Again, if I would give a voice for the small kid inside of me, the conversation in my mind would go something like this:

„He doesn’t want my help, because he does not want to receive it from me. He doesn’t want my care and my love because he doesn’t love me. He doesn’t need anything that I have to offer, I am worthless, I have nothing of value to give, nobody wants my love, I am unworthy of love.”

It sounds far fetched, I did not actually formulate these words in my mind, but I think subconsciously I would come to these absurd conclusions which have nothing to do with reality.

Why is so? Because some words, some phrases, some looks, some gestures, anything can trigger a deeper wound we have, of rejection, of abandonment, of ridicule. And no matter what the other person’s reality or intention is, we get hurt, because we haven’t really healed our previous wounds.
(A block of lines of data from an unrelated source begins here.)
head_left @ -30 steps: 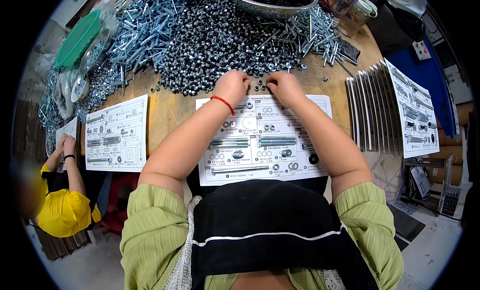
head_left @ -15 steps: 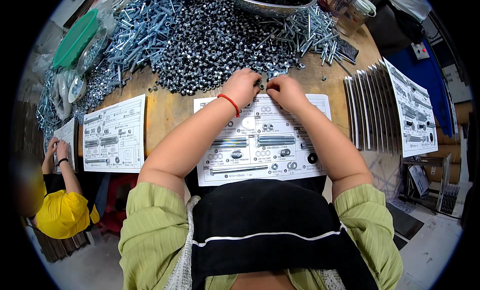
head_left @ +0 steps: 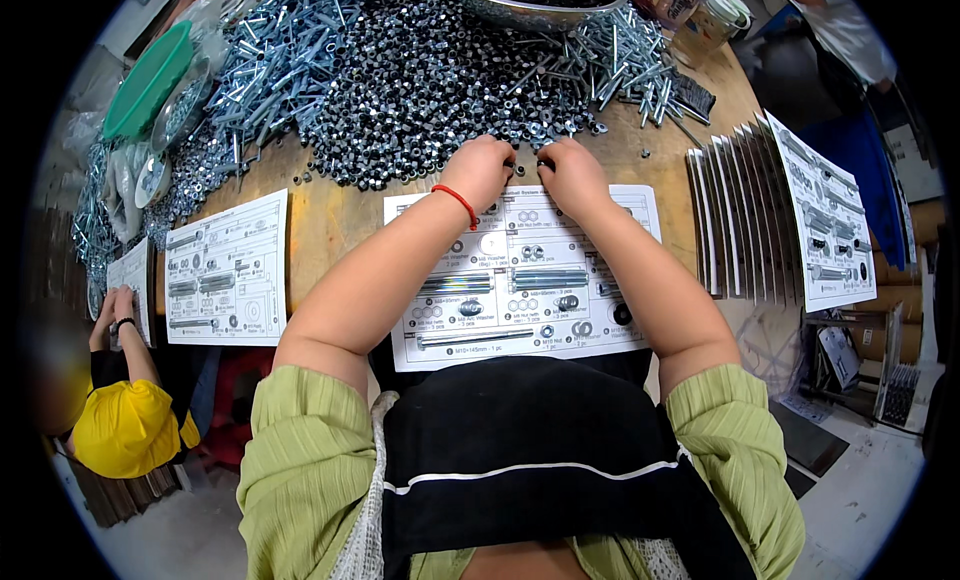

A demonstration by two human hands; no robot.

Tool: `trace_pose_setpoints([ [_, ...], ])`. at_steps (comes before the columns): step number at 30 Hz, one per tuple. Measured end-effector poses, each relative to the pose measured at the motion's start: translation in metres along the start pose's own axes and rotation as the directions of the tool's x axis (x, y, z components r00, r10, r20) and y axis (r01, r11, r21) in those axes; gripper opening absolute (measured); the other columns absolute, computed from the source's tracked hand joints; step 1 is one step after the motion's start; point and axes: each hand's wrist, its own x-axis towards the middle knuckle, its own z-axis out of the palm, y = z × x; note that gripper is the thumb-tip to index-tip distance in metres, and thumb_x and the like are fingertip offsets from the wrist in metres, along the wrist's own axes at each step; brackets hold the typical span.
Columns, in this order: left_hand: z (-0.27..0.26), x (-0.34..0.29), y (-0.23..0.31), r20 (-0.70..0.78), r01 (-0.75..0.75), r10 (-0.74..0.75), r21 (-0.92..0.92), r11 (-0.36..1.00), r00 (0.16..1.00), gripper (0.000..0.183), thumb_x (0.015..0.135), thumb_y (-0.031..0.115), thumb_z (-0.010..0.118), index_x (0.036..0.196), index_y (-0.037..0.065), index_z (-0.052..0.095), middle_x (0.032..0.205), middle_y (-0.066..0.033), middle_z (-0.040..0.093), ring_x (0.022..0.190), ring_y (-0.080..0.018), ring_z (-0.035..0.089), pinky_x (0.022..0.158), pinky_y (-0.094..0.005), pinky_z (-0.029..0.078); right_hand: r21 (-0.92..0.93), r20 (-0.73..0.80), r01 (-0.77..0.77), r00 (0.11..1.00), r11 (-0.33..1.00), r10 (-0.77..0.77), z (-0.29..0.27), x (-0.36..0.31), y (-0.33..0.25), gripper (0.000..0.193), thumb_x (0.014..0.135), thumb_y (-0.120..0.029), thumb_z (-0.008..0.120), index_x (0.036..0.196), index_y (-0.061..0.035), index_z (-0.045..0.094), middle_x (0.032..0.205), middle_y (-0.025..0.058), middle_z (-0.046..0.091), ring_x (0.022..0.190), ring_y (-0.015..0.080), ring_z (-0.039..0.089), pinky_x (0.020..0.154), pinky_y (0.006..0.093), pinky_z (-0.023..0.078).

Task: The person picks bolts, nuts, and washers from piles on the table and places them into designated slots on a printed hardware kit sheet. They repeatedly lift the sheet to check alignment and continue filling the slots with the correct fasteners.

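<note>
At the near edge of a heap of dark and silver hex nuts [head_left: 400, 100], both my hands are closed at the fingertips. My left hand [head_left: 482, 173], with a red cord on its wrist, pinches a dark nut partly hidden by the fingers. A hand's width away, my right hand [head_left: 574, 177] has a small dark nut between thumb and forefinger. One loose nut [head_left: 520, 170] lies between the hands. Below my wrists is a printed parts card [head_left: 460, 355], bearing long bolts [head_left: 550, 279], a longer bolt [head_left: 475, 338], nuts and washers over its printed outlines.
Bolts [head_left: 285, 60] are heaped left of the nuts, more bolts [head_left: 635, 65] at right. A metal bowl [head_left: 540, 18] stands behind. Filled cards [head_left: 820, 215] lean upright at right; another card [head_left: 228, 270] lies left. A co-worker in yellow [head_left: 130, 425] handles a card at far left.
My right hand has shifted slightly right, widening the gap between my hands. My left hand has barely moved. At far left, the co-worker's hands have lowered slightly.
</note>
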Motion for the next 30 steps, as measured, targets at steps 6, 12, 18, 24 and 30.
trace_pose_setpoints([
  [6, -0.007, -0.006, 0.001, -0.041, 0.005, -0.007, -0.039, 0.999, 0.999, 0.016, 0.084, 0.016, 0.067, 0.097, 0.007, 0.071, 0.097, -0.0137, 0.066, 0.094, -0.0323, 0.063, 0.084, -0.0409, 0.051, 0.195, 0.033, -0.104, 0.995, 0.975, 0.099, -0.007, -0.006, 0.004, 0.015, 0.080, -0.013, 0.070, 0.093, -0.0051, 0.074, 0.098, 0.0128, 0.066, 0.093, 0.0324, 0.063, 0.083, 0.0400, 0.050],
  [12, -0.039, -0.041, -0.003, -0.190, -0.022, -0.010, -0.163, 0.986, 0.982, 0.017, 0.082, 0.015, 0.069, 0.095, 0.005, 0.071, 0.092, -0.0121, 0.067, 0.090, -0.0296, 0.064, 0.082, -0.0394, 0.052, 0.161, 0.059, -0.080, 0.996, 0.984, 0.072, -0.016, -0.008, 0.013, 0.017, 0.079, -0.013, 0.071, 0.093, -0.0037, 0.074, 0.095, 0.0129, 0.066, 0.091, 0.0315, 0.063, 0.081, 0.0396, 0.050],
  [18, -0.074, -0.116, -0.014, -0.241, 0.068, -0.163, -0.358, 0.931, 0.957, 0.015, 0.080, 0.001, 0.072, 0.095, 0.002, 0.069, 0.089, -0.0102, 0.064, 0.080, -0.0211, 0.066, 0.068, -0.0302, 0.056, 0.125, 0.098, 0.011, 0.995, 0.992, -0.023, -0.007, -0.002, -0.001, 0.020, 0.081, -0.011, 0.068, 0.099, -0.0054, 0.073, 0.100, 0.0146, 0.065, 0.096, 0.0334, 0.062, 0.086, 0.0405, 0.050],
  [24, -0.082, -0.190, 0.003, -0.073, 0.051, -0.075, -0.290, 0.956, 0.995, 0.017, 0.077, 0.001, 0.072, 0.093, 0.002, 0.067, 0.090, -0.0114, 0.065, 0.085, -0.0292, 0.064, 0.073, -0.0359, 0.053, 0.130, 0.161, 0.134, 0.975, 0.982, -0.154, 0.009, 0.007, -0.008, 0.019, 0.084, -0.016, 0.066, 0.101, -0.0074, 0.072, 0.103, 0.0110, 0.065, 0.099, 0.0315, 0.061, 0.087, 0.0398, 0.050],
  [30, -0.053, -0.216, 0.004, -0.048, -0.110, 0.109, -0.022, 0.994, 0.993, 0.021, 0.073, 0.001, 0.074, 0.093, 0.006, 0.068, 0.092, -0.0078, 0.066, 0.086, -0.0289, 0.063, 0.076, -0.0368, 0.052, 0.171, 0.201, 0.125, 0.967, 0.977, -0.159, 0.011, 0.014, -0.001, 0.020, 0.085, -0.014, 0.068, 0.103, -0.0065, 0.072, 0.103, 0.0096, 0.066, 0.092, 0.0284, 0.065, 0.083, 0.0371, 0.052],
])
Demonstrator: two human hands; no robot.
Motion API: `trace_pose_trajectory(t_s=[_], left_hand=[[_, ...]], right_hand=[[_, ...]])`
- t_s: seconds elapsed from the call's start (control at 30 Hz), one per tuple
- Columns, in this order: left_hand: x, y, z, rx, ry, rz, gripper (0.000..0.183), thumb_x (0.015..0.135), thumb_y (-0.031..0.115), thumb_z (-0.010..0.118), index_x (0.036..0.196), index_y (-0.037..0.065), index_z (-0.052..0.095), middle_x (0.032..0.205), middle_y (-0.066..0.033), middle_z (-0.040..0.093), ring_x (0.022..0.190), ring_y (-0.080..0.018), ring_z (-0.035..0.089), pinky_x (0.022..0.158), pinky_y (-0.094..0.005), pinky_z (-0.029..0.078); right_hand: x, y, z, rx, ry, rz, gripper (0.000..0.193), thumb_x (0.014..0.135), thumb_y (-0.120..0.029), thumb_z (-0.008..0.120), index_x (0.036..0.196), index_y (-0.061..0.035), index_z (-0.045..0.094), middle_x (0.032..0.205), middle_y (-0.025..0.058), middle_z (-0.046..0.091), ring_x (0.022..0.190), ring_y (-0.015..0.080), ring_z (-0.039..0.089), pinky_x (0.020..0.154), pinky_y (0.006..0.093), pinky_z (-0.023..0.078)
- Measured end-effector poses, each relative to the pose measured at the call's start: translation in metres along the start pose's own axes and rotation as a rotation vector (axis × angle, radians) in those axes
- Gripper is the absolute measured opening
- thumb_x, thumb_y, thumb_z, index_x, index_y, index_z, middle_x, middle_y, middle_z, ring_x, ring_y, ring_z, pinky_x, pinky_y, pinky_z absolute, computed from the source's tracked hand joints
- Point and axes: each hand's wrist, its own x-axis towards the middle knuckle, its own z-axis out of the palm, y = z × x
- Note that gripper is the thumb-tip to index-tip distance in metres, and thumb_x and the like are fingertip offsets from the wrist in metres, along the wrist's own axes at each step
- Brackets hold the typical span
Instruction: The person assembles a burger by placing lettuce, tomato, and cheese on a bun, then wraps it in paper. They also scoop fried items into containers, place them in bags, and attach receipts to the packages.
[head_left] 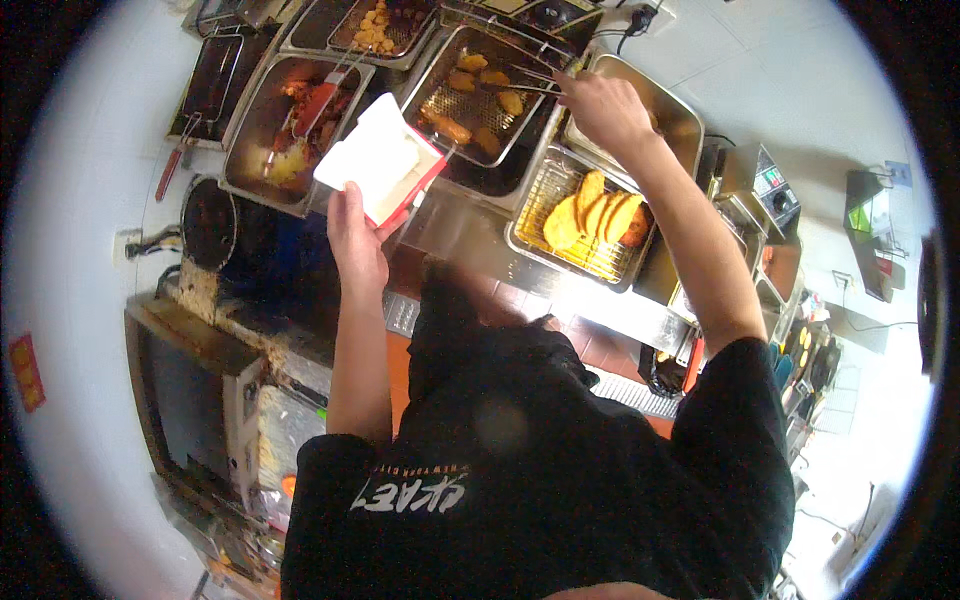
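Note:
My left hand (357, 235) grips an open cardboard food box (378, 170), white inside and red outside, with its lid raised. The box is tilted beside a wire basket (463, 107) holding several golden fried pieces (466, 63). My right hand (607, 108) is closed around metal tongs (535, 86), whose tips reach over the far right part of the basket. Whether the tongs touch a piece, I cannot tell. Below my right forearm, a wire-rack tray (535, 213) carries a row of yellow-golden fried slices (592, 215) and a darker brown piece (635, 228).
Left of the box is a deep metal pan (240, 150) with reddish food and a red-handled utensil (316, 108). Another basket with small fried pieces (375, 28) lies farther back. A red-handled empty basket (212, 75) sits far left. A steel counter edge (470, 235) runs before me.

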Motion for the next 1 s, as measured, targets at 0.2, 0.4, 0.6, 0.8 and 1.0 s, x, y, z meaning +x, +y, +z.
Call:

So next time you have a huge, strong reaction towards something, take a deep breath and decide to dive deep and see what your inner dialogue is. As the other person to explain and assure you of their intention so that you can clear out a bit from the intensity, and start explaining what is important for you. What do you think is unmet, is violated, what is hurt inside of you. Where does it come from?

If you can do that, then it is great. If you cannot find answers so easily, take comfort in knowing that you always have the other person to be there for your, to assure you of their love, their care and their good intentions, you just have to open up and ask, talk it through.

I guess in the end, we need to understand that all in all we do not talk with the other ones, but we only talk to ourselves, because what we hear is always an echo of what we can find inside of us.

I know, I know, a long rant, but God, it is needed!

All my love and appreciation for the angel I have in my life!